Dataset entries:
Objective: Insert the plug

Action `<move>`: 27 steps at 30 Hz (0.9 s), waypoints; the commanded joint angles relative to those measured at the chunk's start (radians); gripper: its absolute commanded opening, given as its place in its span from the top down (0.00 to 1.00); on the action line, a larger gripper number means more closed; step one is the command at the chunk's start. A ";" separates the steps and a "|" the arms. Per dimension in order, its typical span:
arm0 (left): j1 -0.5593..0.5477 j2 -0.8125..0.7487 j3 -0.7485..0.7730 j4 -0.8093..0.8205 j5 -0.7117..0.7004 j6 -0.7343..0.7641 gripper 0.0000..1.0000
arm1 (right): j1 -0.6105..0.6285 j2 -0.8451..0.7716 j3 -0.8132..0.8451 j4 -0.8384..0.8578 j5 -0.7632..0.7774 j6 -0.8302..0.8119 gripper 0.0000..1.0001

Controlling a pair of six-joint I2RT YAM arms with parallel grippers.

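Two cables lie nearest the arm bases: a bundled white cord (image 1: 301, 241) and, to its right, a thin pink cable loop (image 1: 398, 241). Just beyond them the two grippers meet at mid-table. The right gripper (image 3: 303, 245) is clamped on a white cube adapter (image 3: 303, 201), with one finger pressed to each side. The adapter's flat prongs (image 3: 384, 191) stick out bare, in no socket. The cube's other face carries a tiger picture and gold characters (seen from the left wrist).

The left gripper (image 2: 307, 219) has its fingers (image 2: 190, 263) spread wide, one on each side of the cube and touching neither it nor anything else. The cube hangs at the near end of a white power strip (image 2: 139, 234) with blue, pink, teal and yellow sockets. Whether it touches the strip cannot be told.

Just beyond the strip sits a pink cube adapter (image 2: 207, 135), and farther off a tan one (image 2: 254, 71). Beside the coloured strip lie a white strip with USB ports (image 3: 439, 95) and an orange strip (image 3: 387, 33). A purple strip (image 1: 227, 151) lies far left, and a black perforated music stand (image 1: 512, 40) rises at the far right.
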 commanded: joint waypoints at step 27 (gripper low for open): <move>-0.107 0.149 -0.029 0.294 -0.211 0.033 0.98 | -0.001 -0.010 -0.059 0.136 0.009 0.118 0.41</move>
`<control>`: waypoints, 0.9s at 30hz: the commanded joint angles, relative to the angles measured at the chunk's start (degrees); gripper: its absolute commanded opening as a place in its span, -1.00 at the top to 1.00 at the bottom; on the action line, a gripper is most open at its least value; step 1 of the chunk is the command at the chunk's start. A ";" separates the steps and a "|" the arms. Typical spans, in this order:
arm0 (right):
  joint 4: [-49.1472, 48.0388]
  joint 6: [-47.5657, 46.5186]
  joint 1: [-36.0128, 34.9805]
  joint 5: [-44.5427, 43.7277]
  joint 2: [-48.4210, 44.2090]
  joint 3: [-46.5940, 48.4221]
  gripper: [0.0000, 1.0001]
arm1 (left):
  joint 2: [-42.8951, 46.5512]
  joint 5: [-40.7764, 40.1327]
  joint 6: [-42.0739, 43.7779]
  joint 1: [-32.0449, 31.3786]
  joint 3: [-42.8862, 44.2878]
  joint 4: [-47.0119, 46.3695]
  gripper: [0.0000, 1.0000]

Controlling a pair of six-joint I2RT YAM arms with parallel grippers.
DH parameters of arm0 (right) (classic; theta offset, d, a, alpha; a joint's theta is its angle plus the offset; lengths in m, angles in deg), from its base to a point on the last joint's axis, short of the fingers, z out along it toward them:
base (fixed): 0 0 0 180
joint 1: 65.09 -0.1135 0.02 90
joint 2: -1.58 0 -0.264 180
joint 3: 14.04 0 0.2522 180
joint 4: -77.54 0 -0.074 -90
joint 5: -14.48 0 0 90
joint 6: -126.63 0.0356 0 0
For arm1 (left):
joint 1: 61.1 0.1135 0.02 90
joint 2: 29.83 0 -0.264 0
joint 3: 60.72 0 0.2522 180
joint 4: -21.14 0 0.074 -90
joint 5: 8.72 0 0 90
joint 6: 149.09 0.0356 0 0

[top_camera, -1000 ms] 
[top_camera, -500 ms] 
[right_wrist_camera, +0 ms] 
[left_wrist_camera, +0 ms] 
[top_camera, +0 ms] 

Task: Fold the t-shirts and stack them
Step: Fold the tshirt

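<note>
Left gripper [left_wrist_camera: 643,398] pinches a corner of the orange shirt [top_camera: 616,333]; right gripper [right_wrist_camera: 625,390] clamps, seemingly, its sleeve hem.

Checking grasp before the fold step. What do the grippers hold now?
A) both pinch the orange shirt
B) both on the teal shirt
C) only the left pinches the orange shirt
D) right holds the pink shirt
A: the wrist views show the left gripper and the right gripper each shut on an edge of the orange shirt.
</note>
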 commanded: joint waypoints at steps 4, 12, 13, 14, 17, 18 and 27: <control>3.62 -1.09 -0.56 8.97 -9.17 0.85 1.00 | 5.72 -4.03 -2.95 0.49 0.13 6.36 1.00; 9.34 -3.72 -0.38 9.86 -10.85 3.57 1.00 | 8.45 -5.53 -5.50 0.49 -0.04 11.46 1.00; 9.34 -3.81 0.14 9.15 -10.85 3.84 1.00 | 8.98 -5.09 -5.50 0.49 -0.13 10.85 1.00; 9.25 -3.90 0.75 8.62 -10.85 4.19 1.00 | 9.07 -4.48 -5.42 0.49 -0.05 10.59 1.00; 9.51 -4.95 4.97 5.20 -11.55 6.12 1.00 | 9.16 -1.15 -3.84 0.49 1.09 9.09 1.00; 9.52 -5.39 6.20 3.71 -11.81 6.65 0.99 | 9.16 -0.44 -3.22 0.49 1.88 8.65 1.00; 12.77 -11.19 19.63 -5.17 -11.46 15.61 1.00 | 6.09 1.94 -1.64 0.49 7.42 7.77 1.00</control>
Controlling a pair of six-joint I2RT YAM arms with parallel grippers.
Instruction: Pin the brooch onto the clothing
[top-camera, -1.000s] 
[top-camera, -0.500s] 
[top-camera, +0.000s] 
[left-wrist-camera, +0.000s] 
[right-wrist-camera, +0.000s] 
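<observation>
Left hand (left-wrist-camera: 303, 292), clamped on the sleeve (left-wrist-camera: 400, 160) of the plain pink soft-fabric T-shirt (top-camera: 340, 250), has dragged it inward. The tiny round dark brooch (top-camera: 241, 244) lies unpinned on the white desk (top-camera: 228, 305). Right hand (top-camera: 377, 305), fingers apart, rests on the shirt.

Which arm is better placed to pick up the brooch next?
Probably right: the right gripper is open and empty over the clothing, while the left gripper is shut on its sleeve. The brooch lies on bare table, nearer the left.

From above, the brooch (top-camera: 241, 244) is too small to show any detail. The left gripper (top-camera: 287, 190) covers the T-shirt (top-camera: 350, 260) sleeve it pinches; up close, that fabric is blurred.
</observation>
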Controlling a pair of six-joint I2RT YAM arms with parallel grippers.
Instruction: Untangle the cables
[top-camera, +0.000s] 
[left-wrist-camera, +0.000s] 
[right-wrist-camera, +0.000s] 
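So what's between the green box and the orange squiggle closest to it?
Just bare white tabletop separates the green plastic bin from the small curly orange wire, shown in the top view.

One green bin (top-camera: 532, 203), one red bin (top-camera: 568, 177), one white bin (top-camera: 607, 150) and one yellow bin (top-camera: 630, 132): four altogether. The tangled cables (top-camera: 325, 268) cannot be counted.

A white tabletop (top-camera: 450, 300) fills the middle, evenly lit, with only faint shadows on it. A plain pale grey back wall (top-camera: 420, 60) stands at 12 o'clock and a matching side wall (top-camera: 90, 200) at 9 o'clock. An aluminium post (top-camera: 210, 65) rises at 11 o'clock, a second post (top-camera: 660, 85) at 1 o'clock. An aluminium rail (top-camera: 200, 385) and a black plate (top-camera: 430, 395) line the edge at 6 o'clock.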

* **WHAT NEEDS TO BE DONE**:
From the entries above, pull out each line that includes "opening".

* **ANSWER**:
Action `<move>`: 27 steps at 30 Hz (0.9 s), waypoints; the commanded joint angles relative to those measured at the chunk's start (radians); gripper: its absolute commanded opening, given as its place in its span from the top down (0.00 to 1.00); on the action line, a larger gripper number means more closed; step one is the command at the chunk's start. A ";" separates the steps and a "|" the arms. Per dimension in order, its typical span:
`<control>`: waypoints, 0.9s at 30hz: the commanded joint angles, relative to the angles measured at the chunk's start (degrees); gripper: its absolute commanded opening as a place in its span, -1.00 at the top to 1.00 at the bottom; on the action line, a gripper is most open at its least value; step 1 of the chunk is the command at the chunk's start. A ";" separates the steps and a "|" the arms. Typical spans, in this order:

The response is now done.